Consumers, spurred by a late Easter and warmer than usual weather, pushed retail sales up by a solid amount in April although soaring gasoline prices kept the increase below expectations.
The Commerce Department reported that retail sales increased 0.5 percent in April following a 0.6 percent advance in March. The slight slowdown was seen as an indication that the big jump in gasoline prices since early March was depressing demand for other consumer products.
Wall Street analysts had been forecasting a more robust 0.8 percent advance in retail sales, a forecast that was based on reports of strong demand during the month at big nationwide retailers such as Wal-Mart Stores Inc. and Target Corp.
Analysts said the weaker-than-expected rise in April retail sales was heavily influenced by a big jump in gasoline prices, which forced consumers to spend more filing up their tanks and less at other stores.

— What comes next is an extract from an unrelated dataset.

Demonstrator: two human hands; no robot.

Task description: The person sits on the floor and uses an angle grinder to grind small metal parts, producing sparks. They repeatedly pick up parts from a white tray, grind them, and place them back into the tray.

“With fuel costs up more than 50 cents per gallon since early March, the odds would seem to favor a slowdown, albeit temporary, in consumer spending over the next month or two,” said Stephen Stanley, chief economist at RBS Greenwich Capital.
Douglas Porter, deputy chief economist at BMO Nesbitt Burns, said that even with the “mildly disappointing” sales results in April, retail spending is still up a healthy 6.6 percent from a year ago.
The 0.5 percent rise in April retail sales was the weakest showing since a 0.8 percent drop in sales in February.
Sales this year have been heavily influenced by the weather, with January posting a huge 3 percent rise, reflecting unusually mild weather. Last month was the warmest month nationwide in more than 100 years of record-keeping and that helped spur sales of dresses, cropped pants and other spring fashions.
Overall, the economy grew at a sizzling 4.8 percent rate in the first three months of this year, the strongest showing in 2½ years and a sharp rebound from a lackluster 1.7 percent growth rate in the October-December period, a time when the economy was held back by disruptions caused by last summer’s Gulf Coast hurricanes.
Analysts believe growth will slow again in coming months as consumers deal with the impact of soaring gasoline prices, which are once again hovering around $3 per gallon, and rising interest rates.
The Federal Reserve on Wednesday pushed a key interest rate up for a 16th consecutive time over the past two years, triggering a matching increase in commercial bank rates with the prime lending rate, the benchmark for millions of consumer and business loans, climbing to a five-year high of 8 percent.
The higher borrowing costs are expected to cut into consumer demand for interest-sensitive products such as homes and autos. The Fed’s goal has been to slow the economy enough to keep inflation under control.
For April, auto sales fell by 0.4 percent following a 1 percent increase in March.
Sales at clothing specialty stores posted a 0.3 percent increase but sales at department stores were down by 0.1 percent.
The biggest advance for the month was at gasoline service stations which saw sales jump by 4.6 percent, a gain that reflected the sharp rise in gasoline prices last month.
Sales at furniture stores and hardware stores declined in April in what could be the early impacts of declining home sales, which are slowing this year as mortgage rates climb.